Exercise:
Return exactly the span of lines in the following data that opens with the line containing "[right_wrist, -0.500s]" and closes with the line containing "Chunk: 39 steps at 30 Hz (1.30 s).". Include nothing else.

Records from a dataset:
***
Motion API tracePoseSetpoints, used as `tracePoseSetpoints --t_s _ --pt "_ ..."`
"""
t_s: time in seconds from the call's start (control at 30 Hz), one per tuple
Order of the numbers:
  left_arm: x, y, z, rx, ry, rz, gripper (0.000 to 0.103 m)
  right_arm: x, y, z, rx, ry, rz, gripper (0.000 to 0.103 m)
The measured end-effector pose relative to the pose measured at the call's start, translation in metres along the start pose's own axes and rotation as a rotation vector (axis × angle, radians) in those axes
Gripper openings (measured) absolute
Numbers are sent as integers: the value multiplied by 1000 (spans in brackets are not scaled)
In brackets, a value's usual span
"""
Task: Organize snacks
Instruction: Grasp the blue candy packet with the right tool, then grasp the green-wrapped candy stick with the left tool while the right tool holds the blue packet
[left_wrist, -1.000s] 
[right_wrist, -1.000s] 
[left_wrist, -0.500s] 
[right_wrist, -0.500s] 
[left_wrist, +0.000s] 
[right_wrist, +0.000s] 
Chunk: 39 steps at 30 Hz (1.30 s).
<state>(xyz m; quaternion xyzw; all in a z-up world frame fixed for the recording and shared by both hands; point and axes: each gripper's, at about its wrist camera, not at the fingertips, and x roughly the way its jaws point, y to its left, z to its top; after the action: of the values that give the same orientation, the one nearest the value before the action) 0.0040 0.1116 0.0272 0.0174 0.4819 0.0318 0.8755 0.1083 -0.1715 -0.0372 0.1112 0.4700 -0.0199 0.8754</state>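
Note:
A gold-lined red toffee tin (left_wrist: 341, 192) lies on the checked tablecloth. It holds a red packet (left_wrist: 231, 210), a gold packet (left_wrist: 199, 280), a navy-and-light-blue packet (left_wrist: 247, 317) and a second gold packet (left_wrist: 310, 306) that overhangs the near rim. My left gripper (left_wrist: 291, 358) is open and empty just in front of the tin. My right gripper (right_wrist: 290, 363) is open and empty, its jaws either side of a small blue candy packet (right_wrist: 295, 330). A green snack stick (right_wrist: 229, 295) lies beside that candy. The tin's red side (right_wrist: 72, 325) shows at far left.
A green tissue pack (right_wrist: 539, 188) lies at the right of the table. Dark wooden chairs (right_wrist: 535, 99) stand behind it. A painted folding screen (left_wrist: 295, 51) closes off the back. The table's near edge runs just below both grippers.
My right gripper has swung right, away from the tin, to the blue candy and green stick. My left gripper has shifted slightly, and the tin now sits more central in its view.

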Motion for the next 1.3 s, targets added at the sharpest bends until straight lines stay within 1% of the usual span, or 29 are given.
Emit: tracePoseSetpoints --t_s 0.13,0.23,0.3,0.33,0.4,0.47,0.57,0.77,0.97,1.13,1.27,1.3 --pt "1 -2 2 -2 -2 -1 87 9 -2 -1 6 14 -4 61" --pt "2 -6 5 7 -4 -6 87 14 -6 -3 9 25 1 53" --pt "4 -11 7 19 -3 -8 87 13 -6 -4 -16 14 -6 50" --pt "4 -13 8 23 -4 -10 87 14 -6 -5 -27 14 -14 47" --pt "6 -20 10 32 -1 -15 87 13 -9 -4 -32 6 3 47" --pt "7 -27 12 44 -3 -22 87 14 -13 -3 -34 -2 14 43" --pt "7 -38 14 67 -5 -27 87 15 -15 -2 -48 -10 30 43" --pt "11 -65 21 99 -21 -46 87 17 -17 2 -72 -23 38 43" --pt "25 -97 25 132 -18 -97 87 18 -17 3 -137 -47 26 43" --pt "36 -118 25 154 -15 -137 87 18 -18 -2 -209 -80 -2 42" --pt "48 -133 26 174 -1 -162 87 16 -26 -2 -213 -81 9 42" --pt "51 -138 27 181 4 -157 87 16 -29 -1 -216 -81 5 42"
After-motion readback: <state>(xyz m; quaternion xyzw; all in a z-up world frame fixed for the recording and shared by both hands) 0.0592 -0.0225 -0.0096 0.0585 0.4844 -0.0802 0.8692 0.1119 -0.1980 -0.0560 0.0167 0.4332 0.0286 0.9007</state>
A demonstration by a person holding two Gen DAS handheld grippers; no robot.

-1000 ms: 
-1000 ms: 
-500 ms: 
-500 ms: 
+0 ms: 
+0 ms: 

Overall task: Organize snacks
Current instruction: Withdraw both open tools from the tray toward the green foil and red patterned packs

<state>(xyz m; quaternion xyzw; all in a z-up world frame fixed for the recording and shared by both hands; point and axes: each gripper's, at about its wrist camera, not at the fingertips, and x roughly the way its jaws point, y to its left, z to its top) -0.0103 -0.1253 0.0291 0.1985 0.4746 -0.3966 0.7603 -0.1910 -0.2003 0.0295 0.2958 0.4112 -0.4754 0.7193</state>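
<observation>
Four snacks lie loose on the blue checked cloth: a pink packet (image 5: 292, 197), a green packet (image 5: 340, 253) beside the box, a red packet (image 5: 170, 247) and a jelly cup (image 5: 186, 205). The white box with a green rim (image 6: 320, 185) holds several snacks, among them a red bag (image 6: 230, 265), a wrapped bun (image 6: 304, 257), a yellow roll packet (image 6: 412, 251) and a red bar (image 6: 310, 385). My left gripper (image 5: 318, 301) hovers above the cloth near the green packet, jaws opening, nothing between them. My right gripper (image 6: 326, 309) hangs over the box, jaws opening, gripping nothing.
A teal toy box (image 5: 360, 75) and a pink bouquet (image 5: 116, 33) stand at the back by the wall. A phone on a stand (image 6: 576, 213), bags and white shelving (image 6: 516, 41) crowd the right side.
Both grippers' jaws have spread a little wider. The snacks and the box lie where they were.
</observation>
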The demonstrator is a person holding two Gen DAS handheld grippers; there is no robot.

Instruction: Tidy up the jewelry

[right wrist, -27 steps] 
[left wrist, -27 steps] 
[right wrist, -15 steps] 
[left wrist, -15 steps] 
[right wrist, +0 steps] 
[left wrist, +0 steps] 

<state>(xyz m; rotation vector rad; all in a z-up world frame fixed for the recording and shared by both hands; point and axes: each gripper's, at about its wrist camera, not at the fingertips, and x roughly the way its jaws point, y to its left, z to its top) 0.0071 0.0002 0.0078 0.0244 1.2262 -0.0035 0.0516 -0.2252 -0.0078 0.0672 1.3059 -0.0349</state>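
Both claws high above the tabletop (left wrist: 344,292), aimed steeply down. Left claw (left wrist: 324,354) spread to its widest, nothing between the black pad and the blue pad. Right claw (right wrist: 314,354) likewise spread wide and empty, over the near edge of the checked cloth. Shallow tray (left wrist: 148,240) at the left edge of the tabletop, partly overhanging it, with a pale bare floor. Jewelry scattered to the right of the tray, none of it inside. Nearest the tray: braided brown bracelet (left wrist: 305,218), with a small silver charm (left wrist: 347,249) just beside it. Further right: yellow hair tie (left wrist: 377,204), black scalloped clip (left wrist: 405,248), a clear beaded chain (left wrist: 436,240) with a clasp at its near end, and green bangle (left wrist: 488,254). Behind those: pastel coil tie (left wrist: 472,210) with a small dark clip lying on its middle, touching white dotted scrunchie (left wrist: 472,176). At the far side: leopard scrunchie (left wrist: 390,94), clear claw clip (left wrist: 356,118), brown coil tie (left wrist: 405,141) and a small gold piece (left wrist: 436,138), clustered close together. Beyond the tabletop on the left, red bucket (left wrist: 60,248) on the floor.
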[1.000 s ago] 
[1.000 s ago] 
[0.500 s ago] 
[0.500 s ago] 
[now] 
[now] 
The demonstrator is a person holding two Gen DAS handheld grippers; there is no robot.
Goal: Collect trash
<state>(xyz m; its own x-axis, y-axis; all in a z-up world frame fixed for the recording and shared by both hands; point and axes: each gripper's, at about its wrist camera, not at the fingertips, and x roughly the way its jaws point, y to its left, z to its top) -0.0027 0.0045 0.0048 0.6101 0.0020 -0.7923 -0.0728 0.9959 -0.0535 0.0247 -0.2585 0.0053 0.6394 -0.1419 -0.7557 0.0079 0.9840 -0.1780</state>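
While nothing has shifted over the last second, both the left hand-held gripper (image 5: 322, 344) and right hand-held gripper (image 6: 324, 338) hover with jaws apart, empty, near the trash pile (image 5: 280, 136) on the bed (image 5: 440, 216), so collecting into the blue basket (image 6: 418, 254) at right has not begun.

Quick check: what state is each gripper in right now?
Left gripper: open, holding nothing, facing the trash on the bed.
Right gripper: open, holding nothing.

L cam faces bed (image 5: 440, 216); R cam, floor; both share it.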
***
Exercise answer:
[right_wrist, -0.500s] 
[left_wrist, +0.000s] 
[right_wrist, +0.000s] 
Chunk: 39 steps at 30 Hz (1.30 s).

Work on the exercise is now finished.